▶ **Work instruction**
Restate the data below word for word. Skip any images it contains.

▶ **Data extract**
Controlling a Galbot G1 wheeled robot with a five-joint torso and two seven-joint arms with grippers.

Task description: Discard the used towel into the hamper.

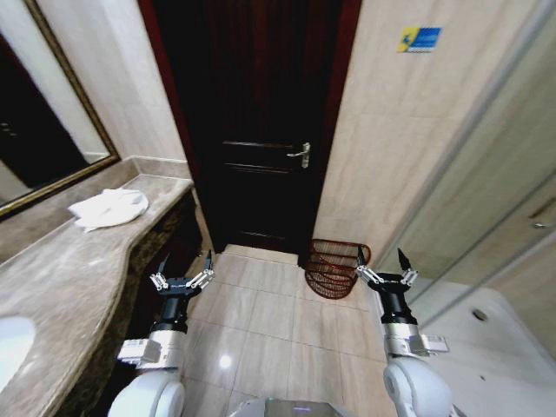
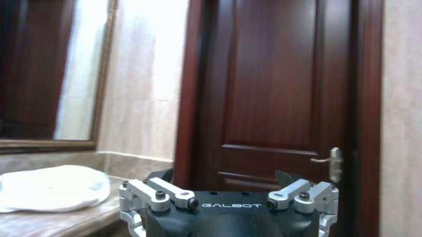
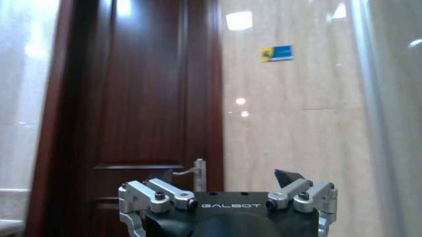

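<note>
A crumpled white towel (image 1: pixel 109 208) lies on the marble counter (image 1: pixel 61 278) at my left, near the far end; the left wrist view shows the towel (image 2: pixel 49 188) on the counter too. The hamper (image 1: pixel 334 267), a dark reddish-brown openwork basket, stands on the tiled floor beside the door, against the wall. My left gripper (image 1: pixel 185 262) is held up in front of me, open and empty, to the right of the counter edge. My right gripper (image 1: pixel 383 258) is open and empty, raised just right of the hamper.
A dark wooden door (image 1: pixel 252 122) with a metal handle (image 1: pixel 301 155) is straight ahead. A framed mirror (image 1: pixel 43 113) hangs over the counter, with a white basin (image 1: pixel 13 343) near me. A glass shower partition (image 1: pixel 486 200) and a white tub edge (image 1: pixel 495 347) lie on the right.
</note>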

▶ **Result of the task**
Controlling a Galbot G1 wheeled robot with a five-joint torso and two seven-joint arms with grippers.

Task description: Discard the used towel into the hamper.


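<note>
A crumpled white towel (image 1: pixel 109 208) lies on the marble counter (image 1: pixel 61 278) at my left, near the far end; the left wrist view shows the towel (image 2: pixel 49 188) on the counter too. The hamper (image 1: pixel 334 267), a dark reddish-brown openwork basket, stands on the tiled floor beside the door, against the wall. My left gripper (image 1: pixel 185 262) is held up in front of me, open and empty, to the right of the counter edge. My right gripper (image 1: pixel 383 258) is open and empty, raised just right of the hamper.
A dark wooden door (image 1: pixel 252 122) with a metal handle (image 1: pixel 301 155) is straight ahead. A framed mirror (image 1: pixel 43 113) hangs over the counter, with a white basin (image 1: pixel 13 343) near me. A glass shower partition (image 1: pixel 486 200) and a white tub edge (image 1: pixel 495 347) lie on the right.
</note>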

The exercise requires no additional answer.